Write out the line that has "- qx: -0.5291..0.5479" in it, along with each line that comes after it until the listing ends, and add nothing.

* AVAILABLE DATA *
= Beginning of Section =
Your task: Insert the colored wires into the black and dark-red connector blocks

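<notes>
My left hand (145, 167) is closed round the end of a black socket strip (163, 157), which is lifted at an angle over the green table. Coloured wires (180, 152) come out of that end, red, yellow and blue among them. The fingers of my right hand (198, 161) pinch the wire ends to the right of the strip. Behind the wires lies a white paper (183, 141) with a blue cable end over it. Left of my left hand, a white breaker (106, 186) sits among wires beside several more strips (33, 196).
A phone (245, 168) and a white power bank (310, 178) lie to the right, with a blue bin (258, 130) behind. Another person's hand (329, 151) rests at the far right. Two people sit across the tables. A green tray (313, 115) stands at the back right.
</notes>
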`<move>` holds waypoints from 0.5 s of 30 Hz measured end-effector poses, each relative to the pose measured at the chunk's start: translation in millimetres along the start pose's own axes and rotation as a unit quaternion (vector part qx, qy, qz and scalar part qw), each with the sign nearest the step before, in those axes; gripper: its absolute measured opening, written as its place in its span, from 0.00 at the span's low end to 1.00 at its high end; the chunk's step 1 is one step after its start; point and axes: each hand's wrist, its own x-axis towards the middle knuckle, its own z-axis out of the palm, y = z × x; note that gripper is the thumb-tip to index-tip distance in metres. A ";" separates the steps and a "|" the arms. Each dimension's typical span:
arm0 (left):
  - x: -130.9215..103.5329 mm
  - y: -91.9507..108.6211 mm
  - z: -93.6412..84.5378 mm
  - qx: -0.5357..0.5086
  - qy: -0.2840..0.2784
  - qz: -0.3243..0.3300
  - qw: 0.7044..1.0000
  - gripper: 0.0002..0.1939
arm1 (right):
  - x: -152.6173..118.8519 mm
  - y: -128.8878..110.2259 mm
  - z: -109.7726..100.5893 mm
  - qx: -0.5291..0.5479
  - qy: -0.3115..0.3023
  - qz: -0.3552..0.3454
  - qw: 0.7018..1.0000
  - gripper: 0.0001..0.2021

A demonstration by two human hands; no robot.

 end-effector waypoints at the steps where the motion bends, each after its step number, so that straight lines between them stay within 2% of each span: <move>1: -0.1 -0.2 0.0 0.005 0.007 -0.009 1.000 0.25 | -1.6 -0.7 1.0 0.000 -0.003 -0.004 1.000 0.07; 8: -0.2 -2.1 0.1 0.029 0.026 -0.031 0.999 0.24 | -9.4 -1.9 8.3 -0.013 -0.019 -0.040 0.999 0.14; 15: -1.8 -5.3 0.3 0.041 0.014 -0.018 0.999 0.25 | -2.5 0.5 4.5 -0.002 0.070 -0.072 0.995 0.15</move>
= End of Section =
* RESULT OF THIS TASK *
  - qx: -0.5291..0.5479
  - qy: -0.3115..0.3023
  - qz: -0.3552..0.3454
  - qw: 0.7018..1.0000
  - gripper: 0.0001..0.2021

A demonstration by two human hands; no robot.

 end-effector waypoints at the steps where the motion bends, each after its step number, so that straight lines between them stay within 2% of each span: <move>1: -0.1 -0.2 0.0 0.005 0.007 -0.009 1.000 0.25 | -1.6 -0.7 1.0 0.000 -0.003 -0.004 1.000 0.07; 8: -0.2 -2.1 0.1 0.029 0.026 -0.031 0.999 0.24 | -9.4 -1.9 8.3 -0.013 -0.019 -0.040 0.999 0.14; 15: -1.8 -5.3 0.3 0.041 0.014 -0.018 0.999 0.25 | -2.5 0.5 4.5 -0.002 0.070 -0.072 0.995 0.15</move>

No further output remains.